Website Review for
Ignite Your Life With Kenyon Coaching
#1. Authority. In the business of coaching, WHO you are as a coach, your philosophy, and credentials are of the utmost importance to prospective clients. While you do have a “The Coaches” page, it doesn’t have the power and focus it could have because there are too many options on the page. People have to choose between learning about Allan, about Barbara, seeing testimonials, and scheduling a complimentary session. A confused mind always says No and navigates away. Consider simplifying the choices; perhaps create a new page called “Success Stories” where you can house all your testimonials.
#2. Authority – Part II. Once you click through to About Allan or About Barbara, the information does not give the prospect a sense of who you are and what you’re about. It is a basic listing of credentials, education, people you’ve worked with, and hobbies. What about who you are and what makes you the right person for the prospective client? How can you make them feel more connected to you?
Consider a personal story or experience from your own life that drives home who you are and why you do what you do. Or expand the Life Changing Events section to really tell them what shaped you and why you are a coach.

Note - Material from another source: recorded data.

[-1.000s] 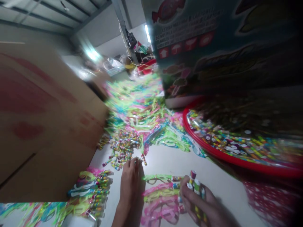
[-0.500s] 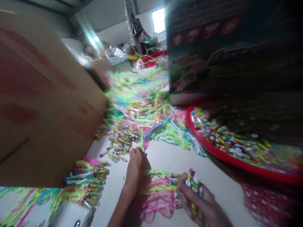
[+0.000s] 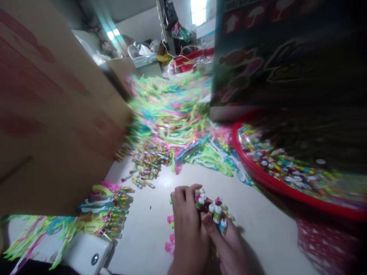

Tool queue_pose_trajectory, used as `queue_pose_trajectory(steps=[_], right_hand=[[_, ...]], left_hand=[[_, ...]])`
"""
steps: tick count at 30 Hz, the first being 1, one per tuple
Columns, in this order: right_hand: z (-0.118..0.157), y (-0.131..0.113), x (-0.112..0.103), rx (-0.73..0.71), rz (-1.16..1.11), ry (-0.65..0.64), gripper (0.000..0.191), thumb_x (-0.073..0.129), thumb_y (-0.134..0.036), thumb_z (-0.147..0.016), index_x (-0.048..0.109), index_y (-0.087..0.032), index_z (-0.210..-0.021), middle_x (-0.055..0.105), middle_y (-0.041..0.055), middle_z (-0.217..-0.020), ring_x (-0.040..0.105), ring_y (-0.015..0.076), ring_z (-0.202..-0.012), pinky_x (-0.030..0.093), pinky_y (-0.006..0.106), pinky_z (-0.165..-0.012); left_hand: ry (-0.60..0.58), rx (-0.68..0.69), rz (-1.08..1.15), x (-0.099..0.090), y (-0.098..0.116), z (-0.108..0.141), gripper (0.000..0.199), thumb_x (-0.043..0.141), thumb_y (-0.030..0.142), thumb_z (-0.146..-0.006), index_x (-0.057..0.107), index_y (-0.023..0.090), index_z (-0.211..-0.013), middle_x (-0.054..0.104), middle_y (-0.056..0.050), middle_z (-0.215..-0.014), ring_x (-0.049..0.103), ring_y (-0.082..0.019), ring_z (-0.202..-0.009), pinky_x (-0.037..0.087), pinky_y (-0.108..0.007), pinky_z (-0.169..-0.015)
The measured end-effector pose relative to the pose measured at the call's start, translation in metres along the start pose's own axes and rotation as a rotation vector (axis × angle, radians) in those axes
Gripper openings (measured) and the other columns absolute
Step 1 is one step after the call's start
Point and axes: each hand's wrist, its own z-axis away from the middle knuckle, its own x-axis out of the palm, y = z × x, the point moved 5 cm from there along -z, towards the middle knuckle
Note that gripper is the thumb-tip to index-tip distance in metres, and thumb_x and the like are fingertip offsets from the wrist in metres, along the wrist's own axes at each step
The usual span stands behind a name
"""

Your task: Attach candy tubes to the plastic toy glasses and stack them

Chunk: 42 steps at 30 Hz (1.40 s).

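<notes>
Both hands are closed on a bunch of small striped candy tubes (image 3: 217,214), held above a white surface (image 3: 266,244) at the near centre. The left hand (image 3: 186,217) curls over from the left; the right hand (image 3: 226,240) supports from below. Long axes lie roughly parallel, white caps pointing up and far; a snug, even grip appears best for keeping them aligned. Loose tubes (image 3: 146,164) and neon plastic glasses (image 3: 172,114) lie far; a red plastic tub (image 3: 258,178) lies right.

1. A cluttered stockroom serving as a packing area, daylight showing at a distant window (image 3: 197,11).
2. A large brown cardboard carton (image 3: 51,114) and a dark printed carton with red handling symbols (image 3: 272,57) stood close by.
3. Neon plastic pieces (image 3: 172,114) lay heaped across a pale surface (image 3: 266,236).
4. A round red plastic tub (image 3: 266,185) held small striped tubes (image 3: 286,168).
</notes>
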Motion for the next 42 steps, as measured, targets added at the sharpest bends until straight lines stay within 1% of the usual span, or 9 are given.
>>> queue_pose_trajectory(steps=[7, 11, 15, 19, 23, 26, 29, 36, 42], right_hand=[[-0.009, 0.001, -0.011, 0.063, -0.041, 0.061, 0.072, 0.101, -0.056, -0.063, 0.078, -0.021, -0.121, 0.082, 0.0121, -0.118, 0.076, 0.0369, -0.118, 0.064, 0.04, -0.094], [-0.007, -0.003, -0.008, 0.057, -0.155, 0.13, 0.069, 0.103, -0.05, -0.058, 0.079, -0.021, -0.117, 0.083, 0.0096, -0.116, 0.077, 0.0356, -0.114, 0.066, 0.037, -0.087], [-0.008, 0.003, -0.009, 0.153, -0.23, 0.112, 0.059, 0.101, -0.052, -0.066, 0.08, -0.022, -0.111, 0.083, 0.0076, -0.102, 0.08, 0.0303, -0.094, 0.064, 0.032, -0.067], [-0.015, 0.008, -0.013, 0.298, -0.38, -0.002, 0.045, 0.101, -0.046, -0.071, 0.081, -0.02, -0.103, 0.079, 0.0049, -0.088, 0.065, 0.0135, -0.056, 0.06, 0.025, -0.056], [-0.025, -0.008, -0.015, 0.3, -0.559, -0.286, 0.024, 0.091, -0.035, -0.089, 0.077, -0.016, -0.093, 0.071, 0.0028, -0.08, 0.027, -0.0019, -0.041, 0.035, 0.011, -0.039], [-0.033, -0.02, -0.025, 0.28, -0.631, -0.251, 0.027, 0.094, -0.031, -0.084, 0.075, -0.014, -0.093, 0.068, 0.0046, -0.083, 0.026, -0.0009, -0.043, 0.024, 0.011, -0.033], [-0.037, -0.026, -0.027, 0.315, -0.659, -0.19, 0.041, 0.101, -0.032, -0.072, 0.075, -0.013, -0.097, 0.064, 0.0028, -0.078, 0.025, 0.0003, -0.042, 0.024, 0.012, -0.03], [-0.036, -0.035, -0.028, 0.195, -0.644, -0.205, 0.046, 0.1, -0.024, -0.074, 0.077, -0.017, -0.113, 0.066, 0.0052, -0.095, 0.048, 0.0057, -0.06, 0.032, 0.007, -0.033], [-0.031, -0.032, -0.034, 0.129, -0.496, -0.227, 0.058, 0.098, -0.015, -0.071, 0.074, -0.025, -0.123, 0.064, 0.0032, -0.099, 0.04, 0.0057, -0.059, 0.041, 0.009, -0.04]], left_hand=[[-0.17, 0.237, -0.09, 0.008, -0.004, -0.002, 0.056, 0.059, 0.019, -0.101, 0.049, 0.026, -0.156, 0.06, -0.013, -0.126, 0.057, -0.026, -0.111, 0.055, -0.038, -0.094], [-0.103, 0.386, -0.168, 0.006, 0.006, 0.012, 0.067, 0.049, 0.02, -0.105, 0.031, 0.023, -0.169, 0.063, -0.015, -0.125, 0.055, -0.028, -0.109, 0.05, -0.04, -0.093], [-0.117, 0.462, -0.227, 0.006, 0.022, 0.021, 0.079, 0.043, 0.018, -0.103, 0.013, 0.011, -0.175, 0.062, -0.02, -0.14, 0.053, -0.031, -0.12, 0.046, -0.047, -0.103], [-0.204, 0.519, -0.129, -0.013, 0.024, 0.003, 0.07, 0.038, 0.017, -0.106, 0.021, 0.015, -0.173, 0.068, -0.015, -0.133, 0.06, -0.025, -0.112, 0.05, -0.041, -0.099], [-0.085, 0.318, -0.223, -0.061, -0.024, -0.057, 0.042, 0.041, 0.022, -0.11, 0.054, 0.02, -0.15, 0.071, -0.01, -0.122, 0.066, -0.02, -0.106, 0.053, -0.033, -0.095], [-0.109, 0.082, -0.668, -0.081, -0.084, -0.098, 0.03, 0.042, 0.023, -0.109, 0.066, 0.016, -0.125, 0.072, -0.011, -0.114, 0.066, -0.023, -0.104, 0.051, -0.034, -0.092], [-0.156, 0.038, -0.797, -0.081, -0.121, -0.111, 0.025, 0.044, 0.02, -0.106, 0.069, 0.015, -0.106, 0.07, -0.012, -0.103, 0.064, -0.024, -0.098, 0.048, -0.033, -0.085], [-0.162, 0.064, -0.861, -0.07, -0.128, -0.1, 0.021, 0.043, 0.02, -0.107, 0.063, 0.016, -0.113, 0.068, -0.015, -0.113, 0.059, -0.028, -0.104, 0.045, -0.036, -0.091], [-0.144, 0.059, -0.85, -0.067, -0.126, -0.102, 0.02, 0.043, 0.017, -0.106, 0.063, 0.015, -0.105, 0.067, -0.015, -0.106, 0.058, -0.028, -0.102, 0.045, -0.037, -0.091]])
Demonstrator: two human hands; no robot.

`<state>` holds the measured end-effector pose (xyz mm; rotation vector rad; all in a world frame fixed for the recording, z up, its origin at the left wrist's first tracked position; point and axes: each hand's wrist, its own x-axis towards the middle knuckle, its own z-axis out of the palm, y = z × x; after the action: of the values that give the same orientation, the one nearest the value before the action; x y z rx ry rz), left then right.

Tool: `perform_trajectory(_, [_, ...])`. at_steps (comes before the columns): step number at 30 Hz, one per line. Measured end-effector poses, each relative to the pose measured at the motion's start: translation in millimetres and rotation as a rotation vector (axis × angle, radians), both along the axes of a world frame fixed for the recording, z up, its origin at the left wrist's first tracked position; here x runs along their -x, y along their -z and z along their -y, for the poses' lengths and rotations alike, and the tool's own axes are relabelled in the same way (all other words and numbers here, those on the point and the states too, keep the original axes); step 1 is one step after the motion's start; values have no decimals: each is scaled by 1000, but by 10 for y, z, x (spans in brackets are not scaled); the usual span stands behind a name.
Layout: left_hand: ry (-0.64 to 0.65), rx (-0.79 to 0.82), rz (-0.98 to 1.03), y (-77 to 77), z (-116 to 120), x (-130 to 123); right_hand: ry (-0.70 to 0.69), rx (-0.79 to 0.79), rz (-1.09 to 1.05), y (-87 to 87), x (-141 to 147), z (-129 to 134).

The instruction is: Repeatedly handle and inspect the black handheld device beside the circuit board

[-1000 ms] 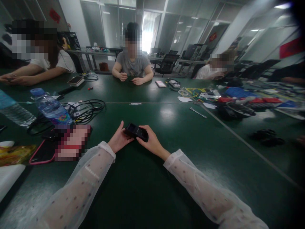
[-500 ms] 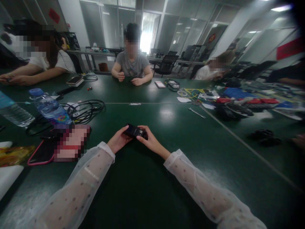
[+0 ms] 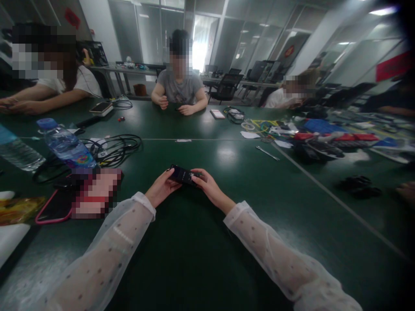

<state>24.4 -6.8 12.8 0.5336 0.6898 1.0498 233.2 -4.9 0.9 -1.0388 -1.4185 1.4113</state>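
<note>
A small black handheld device (image 3: 182, 174) with a dark screen and pale markings is held between my two hands, just above the green table. My left hand (image 3: 161, 189) grips its left end, thumb on the top face near the screen. At the other end, my right hand (image 3: 210, 186) is closed round the device, its thumb lying over the marked part. Some fingers of both hands are hidden beneath or behind it. Sheer white dotted sleeves cover both forearms.
To the left are a water bottle (image 3: 66, 144), coiled black cables (image 3: 121, 144) and a red-edged phone (image 3: 55, 207). A wrench (image 3: 267, 153) lies to the right, near a heap of cables and parts (image 3: 330, 138). A person in grey (image 3: 180, 88) sits opposite; others sit at both sides.
My right hand has shifted slightly right along the device, uncovering more of its top face, and its thumb has moved onto the marked part. My left hand keeps its grip.
</note>
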Motion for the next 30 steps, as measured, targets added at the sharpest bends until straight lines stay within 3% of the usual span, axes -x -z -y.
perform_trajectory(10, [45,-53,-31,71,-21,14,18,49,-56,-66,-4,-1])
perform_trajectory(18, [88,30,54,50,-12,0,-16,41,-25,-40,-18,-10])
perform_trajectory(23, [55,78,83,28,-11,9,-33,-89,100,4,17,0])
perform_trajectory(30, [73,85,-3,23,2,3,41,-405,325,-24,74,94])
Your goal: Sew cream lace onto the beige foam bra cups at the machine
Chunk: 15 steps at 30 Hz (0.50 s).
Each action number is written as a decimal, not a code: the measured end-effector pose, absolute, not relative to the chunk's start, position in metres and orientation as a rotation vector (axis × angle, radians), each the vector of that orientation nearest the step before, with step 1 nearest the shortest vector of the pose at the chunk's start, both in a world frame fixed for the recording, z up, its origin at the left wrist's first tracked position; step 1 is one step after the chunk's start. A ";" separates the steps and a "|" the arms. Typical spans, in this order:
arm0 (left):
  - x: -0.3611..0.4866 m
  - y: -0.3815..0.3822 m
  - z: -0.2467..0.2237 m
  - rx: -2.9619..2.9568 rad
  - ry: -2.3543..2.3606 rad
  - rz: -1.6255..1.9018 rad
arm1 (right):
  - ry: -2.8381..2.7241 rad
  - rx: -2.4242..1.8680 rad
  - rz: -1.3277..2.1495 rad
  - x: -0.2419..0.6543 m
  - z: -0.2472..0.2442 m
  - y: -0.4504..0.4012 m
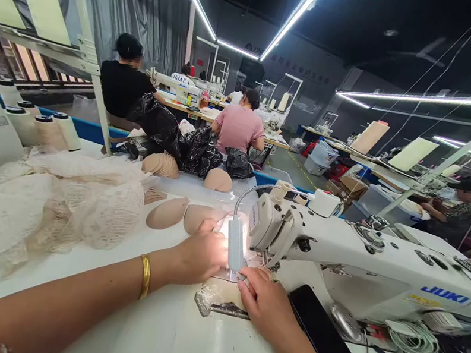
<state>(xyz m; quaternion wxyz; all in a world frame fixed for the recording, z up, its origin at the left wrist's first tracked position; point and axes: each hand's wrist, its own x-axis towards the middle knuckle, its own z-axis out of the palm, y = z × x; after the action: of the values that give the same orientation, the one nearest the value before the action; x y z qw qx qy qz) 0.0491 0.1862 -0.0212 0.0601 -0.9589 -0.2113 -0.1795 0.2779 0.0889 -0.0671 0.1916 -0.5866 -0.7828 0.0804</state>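
Note:
My left hand (pixel 199 255), with a gold bangle at the wrist, is closed with fingers curled beside the lit sewing area. A small lamp (pixel 235 246) on a bent neck hangs in front of its fingertips, and its glare hides what they grip. My right hand (pixel 263 295) lies just below the needle end of the white sewing machine (pixel 320 233). Its thumb and fingers are drawn together at the edge of the lit work; the piece there is too small to make out. Beige moulded cups (pixel 167 213) lie on the table beyond my left hand.
Sheer lace fabric (pixel 44 211) is heaped at left. A black phone (pixel 327 345) lies right of my right hand. Thread cones (pixel 62 129) stand at far left. Stacked cups (pixel 161 165) and black plastic bags (pixel 201 151) sit beyond the table. Several people work at machines farther off.

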 end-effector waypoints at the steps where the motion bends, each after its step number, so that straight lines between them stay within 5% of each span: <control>1: 0.046 0.191 -0.017 -2.880 -0.769 -0.564 | -2.205 -1.644 0.216 0.278 -0.068 0.089; 5: 0.039 0.214 -0.006 -2.717 -1.162 -0.622 | -2.188 -1.636 0.149 0.280 -0.070 0.090; 15: 0.057 0.231 -0.007 -2.854 -1.157 -0.423 | -2.044 -1.720 -0.168 0.319 -0.109 0.103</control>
<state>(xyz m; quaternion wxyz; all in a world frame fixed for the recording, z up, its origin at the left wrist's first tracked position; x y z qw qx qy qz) 0.0566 0.2315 -0.0068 0.0166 -0.9180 -0.3721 -0.1362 0.3190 0.1029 -0.1093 0.2306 -0.6252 -0.7431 -0.0610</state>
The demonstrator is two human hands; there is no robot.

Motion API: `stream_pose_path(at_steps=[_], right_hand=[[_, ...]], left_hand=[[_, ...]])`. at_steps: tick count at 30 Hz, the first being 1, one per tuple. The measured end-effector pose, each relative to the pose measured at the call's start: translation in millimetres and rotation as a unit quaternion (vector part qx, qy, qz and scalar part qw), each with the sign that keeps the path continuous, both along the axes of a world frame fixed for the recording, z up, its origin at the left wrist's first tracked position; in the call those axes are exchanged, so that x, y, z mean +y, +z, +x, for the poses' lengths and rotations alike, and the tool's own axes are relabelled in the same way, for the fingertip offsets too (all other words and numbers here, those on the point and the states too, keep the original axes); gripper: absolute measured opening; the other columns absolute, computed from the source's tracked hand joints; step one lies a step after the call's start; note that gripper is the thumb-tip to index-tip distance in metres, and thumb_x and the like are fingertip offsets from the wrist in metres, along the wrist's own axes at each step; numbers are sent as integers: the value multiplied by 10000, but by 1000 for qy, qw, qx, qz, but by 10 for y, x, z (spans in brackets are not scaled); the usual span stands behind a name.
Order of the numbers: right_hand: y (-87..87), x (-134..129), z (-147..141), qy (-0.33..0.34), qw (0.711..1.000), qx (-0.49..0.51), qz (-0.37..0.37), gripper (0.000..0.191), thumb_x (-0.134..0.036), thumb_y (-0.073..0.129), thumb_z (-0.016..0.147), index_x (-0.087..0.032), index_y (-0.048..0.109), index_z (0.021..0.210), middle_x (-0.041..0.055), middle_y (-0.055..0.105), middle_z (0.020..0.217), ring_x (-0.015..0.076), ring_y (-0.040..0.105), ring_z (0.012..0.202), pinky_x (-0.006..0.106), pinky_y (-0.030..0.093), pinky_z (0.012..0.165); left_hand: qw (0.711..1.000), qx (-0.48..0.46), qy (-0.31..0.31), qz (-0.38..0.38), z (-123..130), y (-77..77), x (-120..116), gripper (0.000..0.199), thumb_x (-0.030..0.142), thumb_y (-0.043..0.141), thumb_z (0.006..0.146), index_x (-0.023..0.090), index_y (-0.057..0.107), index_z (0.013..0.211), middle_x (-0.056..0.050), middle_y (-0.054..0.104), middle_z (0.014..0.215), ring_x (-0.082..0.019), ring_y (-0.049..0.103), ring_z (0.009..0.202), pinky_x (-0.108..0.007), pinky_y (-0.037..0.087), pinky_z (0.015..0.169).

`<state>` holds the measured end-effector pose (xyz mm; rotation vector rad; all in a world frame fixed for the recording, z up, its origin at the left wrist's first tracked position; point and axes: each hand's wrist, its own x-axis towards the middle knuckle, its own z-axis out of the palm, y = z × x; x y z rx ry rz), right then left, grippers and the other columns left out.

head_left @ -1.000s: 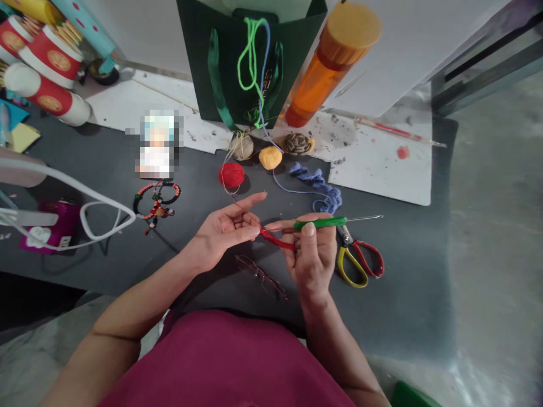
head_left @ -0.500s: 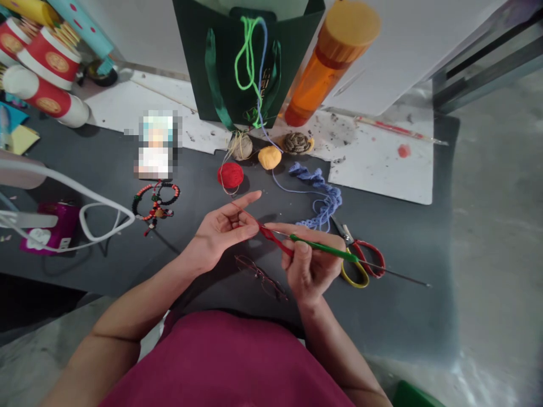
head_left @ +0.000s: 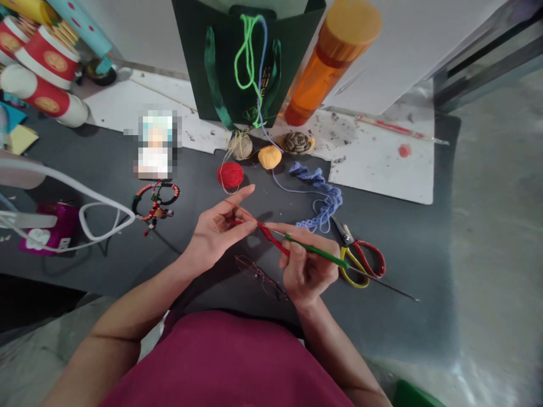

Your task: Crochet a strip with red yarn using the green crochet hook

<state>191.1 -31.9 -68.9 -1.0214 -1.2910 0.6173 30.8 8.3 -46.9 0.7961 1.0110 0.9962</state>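
Note:
My right hand (head_left: 311, 263) is closed round a crochet hook (head_left: 318, 250) with a green handle, its thin metal shaft slanting down to the right. At the hook's tip hangs a short strip of red crochet (head_left: 275, 240), whose lower end meets my right fingers. My left hand (head_left: 223, 229) pinches red yarn near the tip between thumb and fingers, index finger raised with the strand running across it. Beyond the left hand lies a ball of red yarn (head_left: 230, 175). Under my hands rest eyeglasses (head_left: 261, 276), and scissors (head_left: 360, 260) with red and yellow handles lie by the right hand.
A blue crocheted strip (head_left: 324, 195) lies behind my right hand, near a yellow yarn ball (head_left: 270, 157). Behind stand a dark green paper bag (head_left: 237, 68) and an orange bottle (head_left: 316, 79). A beaded bracelet (head_left: 155, 206) and a white cable (head_left: 76, 195) are at left.
Both hands have shifted slightly left. The hook has tilted, so its rear end sits lower and further left, and my left index finger has moved a little left and up.

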Motion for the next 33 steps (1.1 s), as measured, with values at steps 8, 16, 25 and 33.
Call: stream_pose_path(at_steps=[8,16,25,33], right_hand=[[78,-2,29,0,991,49,-122,65,-276,542,1050,-269,602,1027,-21,783,808,58,433,363,223,337,365],[82,2,35,41,991,43,-121,73,-279,527,1057,-269,599,1048,-37,746,754,54,454,371,205,377,380],[54,-12,5,10,994,57,-95,53,-281,548,1038,-294,600,1040,-1,801,919,54,464,362,211,346,336],[28,-17,4,35,993,47,-104,70,-292,527,1048,-288,597,1051,-3,816,948,48,458,361,200,379,348]], left_hand=[[999,-24,-40,-28,-11,-20,25,723,294,882,737,239,649,1420,4,669,873,-104,575,791,-257,494,783],[999,-10,-14,-31,-19,-10,30,674,264,875,735,225,684,1380,17,657,816,-96,569,748,-240,473,736],[999,-27,-1,-32,1,-23,11,591,273,881,725,217,737,1295,31,627,772,-82,546,717,-229,464,729],[997,-59,-8,-47,15,-51,0,515,292,866,759,231,756,1259,26,635,804,-84,560,737,-238,466,738]])
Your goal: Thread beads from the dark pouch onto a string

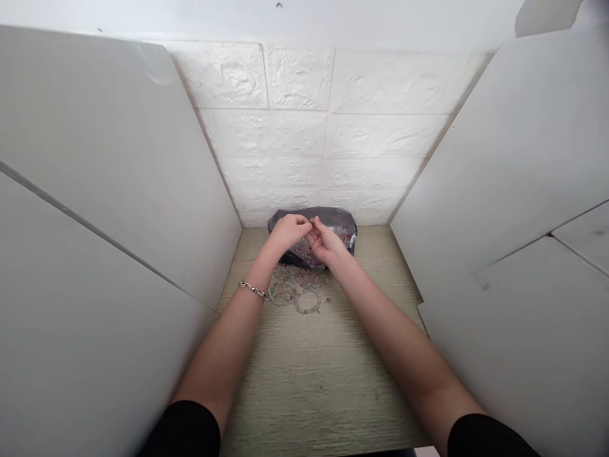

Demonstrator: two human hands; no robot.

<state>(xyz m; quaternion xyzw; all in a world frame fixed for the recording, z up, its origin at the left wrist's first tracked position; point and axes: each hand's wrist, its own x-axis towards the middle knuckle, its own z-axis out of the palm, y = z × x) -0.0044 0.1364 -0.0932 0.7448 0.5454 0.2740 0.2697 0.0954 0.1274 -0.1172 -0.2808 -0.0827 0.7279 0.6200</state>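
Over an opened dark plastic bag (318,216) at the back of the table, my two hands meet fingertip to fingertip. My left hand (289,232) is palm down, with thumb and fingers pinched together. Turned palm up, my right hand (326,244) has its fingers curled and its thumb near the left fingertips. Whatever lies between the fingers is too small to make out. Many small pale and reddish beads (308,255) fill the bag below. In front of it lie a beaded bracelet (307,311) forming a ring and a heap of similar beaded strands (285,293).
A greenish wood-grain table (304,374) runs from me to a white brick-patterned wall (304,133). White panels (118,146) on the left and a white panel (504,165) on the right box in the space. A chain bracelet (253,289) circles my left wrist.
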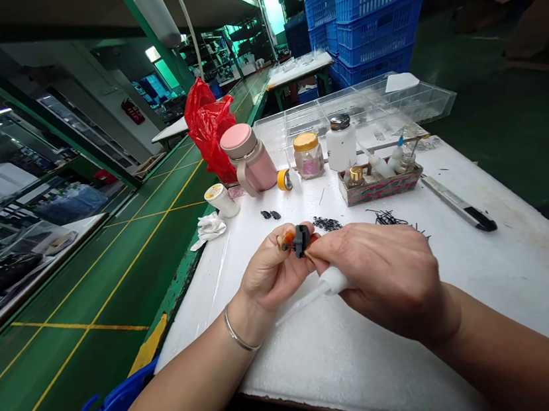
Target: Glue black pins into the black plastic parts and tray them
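My left hand pinches a small black part between thumb and fingers, with orange-brown covers on some fingertips. Close against its right side is my right hand, fingers closed; a white translucent bottle with a long thin tip pointing down and left is tucked in its palm. The right fingertips meet the black part, and any smaller piece between them is hidden. Just beyond the hands lie a pile of tiny black pieces, some thin black strips and a couple of black parts.
Behind the hands on the white table stand a pink flask, a yellow-lidded jar, a white bottle and a box of small bottles. A utility knife lies right; a red bag sits left.
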### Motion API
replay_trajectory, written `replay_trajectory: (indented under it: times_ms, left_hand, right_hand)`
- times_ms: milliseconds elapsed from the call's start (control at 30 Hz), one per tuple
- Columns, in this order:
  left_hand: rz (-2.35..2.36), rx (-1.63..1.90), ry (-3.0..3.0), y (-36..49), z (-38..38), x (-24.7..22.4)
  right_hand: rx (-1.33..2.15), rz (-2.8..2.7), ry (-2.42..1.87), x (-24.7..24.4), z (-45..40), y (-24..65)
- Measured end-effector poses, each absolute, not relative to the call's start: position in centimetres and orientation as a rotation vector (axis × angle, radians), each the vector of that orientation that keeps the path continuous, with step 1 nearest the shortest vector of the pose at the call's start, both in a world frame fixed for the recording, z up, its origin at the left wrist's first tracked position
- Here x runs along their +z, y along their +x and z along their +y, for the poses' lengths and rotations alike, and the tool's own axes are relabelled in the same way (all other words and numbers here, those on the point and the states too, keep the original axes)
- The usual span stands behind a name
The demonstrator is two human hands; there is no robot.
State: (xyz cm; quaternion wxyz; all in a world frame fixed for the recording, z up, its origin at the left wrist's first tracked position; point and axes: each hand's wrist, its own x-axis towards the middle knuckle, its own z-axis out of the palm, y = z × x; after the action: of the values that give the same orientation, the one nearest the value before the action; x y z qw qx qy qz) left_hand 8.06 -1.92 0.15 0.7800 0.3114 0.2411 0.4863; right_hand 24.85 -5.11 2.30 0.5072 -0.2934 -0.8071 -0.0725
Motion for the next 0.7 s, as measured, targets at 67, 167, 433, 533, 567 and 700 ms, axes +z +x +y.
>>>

#3. Benefits. Whenever a prospect visits a website, they want to know “What’s in it for me?” That is, what are the benefits to me of what you offer and why should I hire you over another coach.
On your home page you only ask two questions: “Would I Like to Have Someone Totally Committed to My Success?” and “Is Kenyon Coaching for Me? While both are great questions, the information is far too general and brief to offer a prospect any really feel for what you do and the benefits your coaching offers. Expand upon the content so it is personally compelling to the visitor and uniquely answers the question “What makes Kenyon Coaching different and what will it do for me?” Answer the question: “What IS attraction based coaching?”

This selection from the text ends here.